• _Task instructions_
Could you write the entries out again, exactly as they appear?

Content starts

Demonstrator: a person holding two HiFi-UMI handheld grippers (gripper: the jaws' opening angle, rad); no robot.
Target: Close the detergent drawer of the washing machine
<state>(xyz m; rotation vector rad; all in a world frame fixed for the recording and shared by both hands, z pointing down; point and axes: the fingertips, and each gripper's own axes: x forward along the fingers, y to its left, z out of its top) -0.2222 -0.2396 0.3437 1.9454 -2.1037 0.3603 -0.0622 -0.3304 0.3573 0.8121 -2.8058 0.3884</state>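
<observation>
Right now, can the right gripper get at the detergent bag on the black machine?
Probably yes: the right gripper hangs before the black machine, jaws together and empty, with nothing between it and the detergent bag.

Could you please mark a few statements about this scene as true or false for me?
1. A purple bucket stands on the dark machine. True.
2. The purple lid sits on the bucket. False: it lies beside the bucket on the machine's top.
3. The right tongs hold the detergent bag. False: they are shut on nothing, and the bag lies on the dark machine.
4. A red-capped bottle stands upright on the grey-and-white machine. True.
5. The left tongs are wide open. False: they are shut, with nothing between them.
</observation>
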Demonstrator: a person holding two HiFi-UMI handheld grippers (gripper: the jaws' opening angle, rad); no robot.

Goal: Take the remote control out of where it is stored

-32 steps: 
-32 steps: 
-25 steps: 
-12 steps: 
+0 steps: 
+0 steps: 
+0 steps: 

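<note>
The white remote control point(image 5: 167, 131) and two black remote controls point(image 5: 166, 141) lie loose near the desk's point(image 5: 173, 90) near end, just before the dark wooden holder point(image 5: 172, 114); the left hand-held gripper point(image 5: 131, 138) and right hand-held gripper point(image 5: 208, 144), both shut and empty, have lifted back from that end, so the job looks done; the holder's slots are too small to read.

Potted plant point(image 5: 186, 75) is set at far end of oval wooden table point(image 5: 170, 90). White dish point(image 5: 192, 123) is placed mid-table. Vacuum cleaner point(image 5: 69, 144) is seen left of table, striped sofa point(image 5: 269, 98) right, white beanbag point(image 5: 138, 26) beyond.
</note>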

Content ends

• _Written response_
Demonstrator: a person holding two HiFi-UMI handheld grippers (gripper: the jaws' opening angle, rad); no robot.
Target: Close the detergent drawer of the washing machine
<state>(xyz m; rotation vector rad; all in a world frame fixed for the recording and shared by both hands, z pointing down; point and axes: the fingertips, and each gripper's own axes: x forward along the fingers, y to its left, z out of its top) -0.2222 -0.2396 0.3437 1.9454 -2.1037 0.3603 -0.0622 -0.3304 0.3573 0.8121 -2.8058 0.3884</state>
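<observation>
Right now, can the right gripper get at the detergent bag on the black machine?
Probably yes: the right gripper hangs before the black machine, jaws together and empty, with nothing between it and the detergent bag.

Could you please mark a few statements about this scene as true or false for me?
1. A purple bucket stands on the dark machine. True.
2. The purple lid sits on the bucket. False: it lies beside the bucket on the machine's top.
3. The right tongs hold the detergent bag. False: they are shut on nothing, and the bag lies on the dark machine.
4. A red-capped bottle stands upright on the grey-and-white machine. True.
5. The left tongs are wide open. False: they are shut, with nothing between them.
</observation>
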Demonstrator: a person holding two HiFi-UMI handheld grippers (gripper: the jaws' opening angle, rad); no robot.

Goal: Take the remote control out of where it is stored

-32 steps: 
-32 steps: 
-25 steps: 
-12 steps: 
+0 steps: 
+0 steps: 
+0 steps: 

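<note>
The white remote control point(image 5: 167, 131) and two black remote controls point(image 5: 166, 141) lie loose near the desk's point(image 5: 173, 90) near end, just before the dark wooden holder point(image 5: 172, 114); the left hand-held gripper point(image 5: 131, 138) and right hand-held gripper point(image 5: 208, 144), both shut and empty, have lifted back from that end, so the job looks done; the holder's slots are too small to read.

Potted plant point(image 5: 186, 75) is set at far end of oval wooden table point(image 5: 170, 90). White dish point(image 5: 192, 123) is placed mid-table. Vacuum cleaner point(image 5: 69, 144) is seen left of table, striped sofa point(image 5: 269, 98) right, white beanbag point(image 5: 138, 26) beyond.
</note>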

An answer has been given, and the exercise is complete.